The event is hosted by the University of Bradford’s Institute for Cancer Therapeutics (ICT) and is designed to bring academia and industry together.

Prof Sherif El-Khamisy

Professor Sherif El-Khamisy, Director of the ICT and Associate Dean for Research at the University of Bradford in the Faculty of Life Sciences, said: “The event was a huge success, with around 90 people from over 50 companies. Bradford has a strong reputation when it comes to conducting cancer research and showing how scientific research can have a tangible effect on society.

“We are delighted to have established Yorkshire Bio-Partnering at Bradford as an annual event that brings together academia and industry to highlight the challenges and successes of collaborative translational research and provide the opportunity to ignite new relationships”.

Bio Partnering event information stand

The event follows from the success of the inaugural meeting in 2022, organised in collaboration with event partners BioNow.

A series of keynote speeches and selected case studies showed delegates where to find collaborative research funding and support available both in the region and nationally.

This year’s event featured keynote lectures from Prof Chris Twelves, nationally renowned medical oncologist from the University of Leeds, who discussed the UK Clinical Research Facility Network and how it supports collaborations between academia and the NHS in developing novel cancer therapeutics.

Prof Sherif El-Khamisy talking with delegates at the Bio Partnering event

Sophie Dale-Black from the UK Network (Midlands and North of England, British Business Bank) who discussed funding opportunities for business and collaborative research. 

The event (in April), sponsored by Avacta Plc, also saw the introduction of two panel discussions focussed on ‘Challenges Facing Business and Academics in Sourcing Funding and Support for translational research’ and ‘What are the Key Elements that make a Successful Collaborative Research project team’.

Prof. El-Khamisy said: “With the Yorkshire region and the M62 corridor being home to many innovative companies in the healthcare and bioscience sector, the event celebrated specialist expertise and collaboration in pharmaceuticals, diagnostics, nutraceuticals and specialty ingredients.

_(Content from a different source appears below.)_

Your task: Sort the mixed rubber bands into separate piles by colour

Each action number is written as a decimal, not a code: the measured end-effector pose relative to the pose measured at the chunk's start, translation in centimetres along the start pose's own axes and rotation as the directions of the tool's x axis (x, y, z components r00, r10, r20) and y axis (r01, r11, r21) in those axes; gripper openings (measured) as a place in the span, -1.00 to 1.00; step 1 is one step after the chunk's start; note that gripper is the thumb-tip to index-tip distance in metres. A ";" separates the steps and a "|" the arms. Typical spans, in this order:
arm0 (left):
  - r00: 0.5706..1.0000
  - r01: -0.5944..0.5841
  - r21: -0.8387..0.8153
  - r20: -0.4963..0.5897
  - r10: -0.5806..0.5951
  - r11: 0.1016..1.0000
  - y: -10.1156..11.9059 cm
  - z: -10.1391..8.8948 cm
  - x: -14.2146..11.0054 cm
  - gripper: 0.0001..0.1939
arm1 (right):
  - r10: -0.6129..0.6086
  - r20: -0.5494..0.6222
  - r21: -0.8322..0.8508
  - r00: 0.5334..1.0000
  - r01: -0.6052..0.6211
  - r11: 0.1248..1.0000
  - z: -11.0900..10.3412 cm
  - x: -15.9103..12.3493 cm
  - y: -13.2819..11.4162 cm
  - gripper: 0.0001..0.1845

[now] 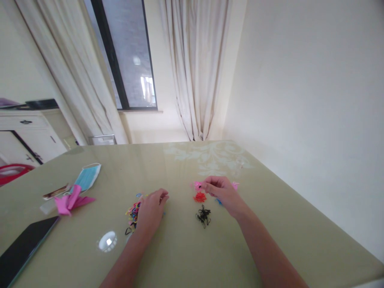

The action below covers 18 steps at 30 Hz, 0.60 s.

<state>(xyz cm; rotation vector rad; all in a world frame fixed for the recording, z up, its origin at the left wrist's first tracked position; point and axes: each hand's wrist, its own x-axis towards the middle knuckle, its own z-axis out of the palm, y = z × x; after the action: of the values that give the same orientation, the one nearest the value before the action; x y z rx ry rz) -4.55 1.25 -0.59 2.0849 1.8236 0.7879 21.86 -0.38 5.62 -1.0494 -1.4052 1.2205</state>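
My left hand (152, 210) is over a mixed heap of small coloured rubber bands (133, 212) and hides part of it. Its fingers are curled, with thumb and fingertips close together; anything between them is too small to make out. To the right, my right hand (220, 190) pinches thumb and forefinger beside a pink pile of bands (197, 185). A tiny dark spot shows at these fingertips, too small to name. Just below lie red bands (199, 197) and, closer to me, black bands (204, 216). Blue bands (219, 201) are partly hidden under my right hand.
On the left of the glossy table (180, 256) lie a pink folded paper shape (73, 201), a blue face mask (88, 178) and a dark flat device (27, 244). More pink bands (235, 185) sit beyond my right hand. A white wall (315, 120) borders the table's right side.
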 end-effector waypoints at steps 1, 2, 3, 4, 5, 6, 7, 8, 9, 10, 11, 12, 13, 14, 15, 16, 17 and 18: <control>1.000 0.012 0.018 0.003 -0.012 1.000 0.0 0.0 0.0 -0.79 | -0.001 -0.005 -0.001 1.000 0.001 1.000 -0.2 0.0 -0.1 -0.60; 1.000 0.019 0.029 0.004 -0.019 0.999 -0.1 0.0 0.1 -0.79 | -0.002 -0.010 0.001 1.000 0.002 1.000 -0.3 -0.1 -0.1 -0.58; 1.000 0.021 0.035 0.005 -0.021 0.999 -0.1 0.0 0.1 -0.80 | -0.002 -0.014 0.006 1.000 0.002 1.000 -0.4 -0.1 -0.2 -0.57; 1.000 0.018 0.037 0.006 -0.018 0.999 -0.2 0.0 0.2 -0.80 | 0.000 -0.016 0.014 1.000 0.000 1.000 -0.5 -0.1 -0.2 -0.57; 1.000 0.012 0.035 0.007 -0.012 0.999 -0.2 0.0 0.2 -0.80 | 0.002 -0.016 0.022 1.000 -0.001 1.000 -0.6 -0.1 -0.3 -0.56; 1.000 0.007 0.030 0.006 -0.007 1.000 -0.3 0.1 0.2 -0.81 | 0.001 -0.016 0.030 1.000 0.000 1.000 -0.6 -0.2 -0.3 -0.57; 1.000 0.004 0.023 0.003 -0.004 1.000 -0.3 0.1 0.2 -0.80 | -0.005 -0.014 0.035 1.000 0.005 0.999 -0.7 -0.2 -0.4 -0.58; 1.000 0.005 0.013 -0.003 -0.005 1.000 -0.3 0.2 0.2 -0.79 | -0.014 -0.009 0.037 1.000 0.014 0.999 -0.8 -0.3 -0.5 -0.60; 1.000 0.008 0.001 -0.010 -0.008 1.000 -0.4 0.2 0.2 -0.78 | -0.025 0.001 0.032 1.000 0.025 0.999 -0.9 -0.3 -0.6 -0.62; 1.000 0.011 -0.013 -0.018 -0.011 1.000 -0.4 0.3 0.2 -0.76 | -0.034 0.020 0.020 0.999 0.033 0.999 -1.0 -0.3 -0.6 -0.64; 1.000 0.015 -0.031 -0.024 -0.015 0.999 -0.4 0.3 0.2 -0.75 | -0.037 0.042 -0.002 0.998 0.037 0.999 -1.2 -0.4 -0.6 -0.66; 0.999 0.018 -0.056 -0.028 -0.019 0.998 -0.4 0.3 0.2 -0.74 | -0.031 0.070 -0.038 0.997 0.034 0.999 -1.4 -0.4 -0.6 -0.68; 0.999 0.021 -0.086 -0.030 -0.023 0.996 -0.3 0.3 0.2 -0.74 | -0.019 0.100 -0.090 0.995 0.028 0.996 -1.6 -0.3 -0.4 -0.70; 0.999 0.025 -0.119 -0.031 -0.029 0.993 -0.3 0.2 0.2 -0.74 | -0.002 0.130 -0.154 0.991 0.022 0.988 -1.9 -0.3 -0.2 -0.72; 0.999 0.029 -0.153 -0.030 -0.034 0.988 -0.3 0.2 0.3 -0.75 | 0.017 0.158 -0.227 0.987 0.019 0.974 -2.1 -0.2 0.1 -0.74; 0.999 0.034 -0.187 -0.029 -0.040 0.982 -0.2 0.1 0.3 -0.75 | 0.040 0.178 -0.305 0.983 0.017 0.952 -2.3 -0.1 0.5 -0.77; 0.998 0.041 -0.219 -0.029 -0.048 0.975 -0.1 0.1 0.3 -0.77 | 0.065 0.189 -0.382 0.980 0.012 0.924 -2.4 0.0 1.0 -0.81; 0.998 0.049 -0.249 -0.028 -0.058 0.967 -0.1 0.0 0.3 -0.79 | 0.092 0.190 -0.450 0.977 0.003 0.893 -2.5 0.2 1.5 -0.83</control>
<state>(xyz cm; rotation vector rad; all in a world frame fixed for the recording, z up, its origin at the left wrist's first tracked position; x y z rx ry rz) -4.57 1.59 -0.56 1.8679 1.6913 0.9888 24.31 0.39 4.24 -1.3000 -1.8967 1.0832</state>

“The importance of translational research activities between industry, NHS and academia was highlighted, as a way of promoting innovation and entrepreneurship, increasing research funding, and making a valuable contribution the growth to the UK economy.”

The Yorkshire Bio-Partnering event was sponsored by Avacta Life Sciences, Turnbull Lynch IP, CrystecPharma and Incanthera.

The ICT and the university will be featured on BBC2 at 6.30pm on June 23 as part of Great British Railway Journeys.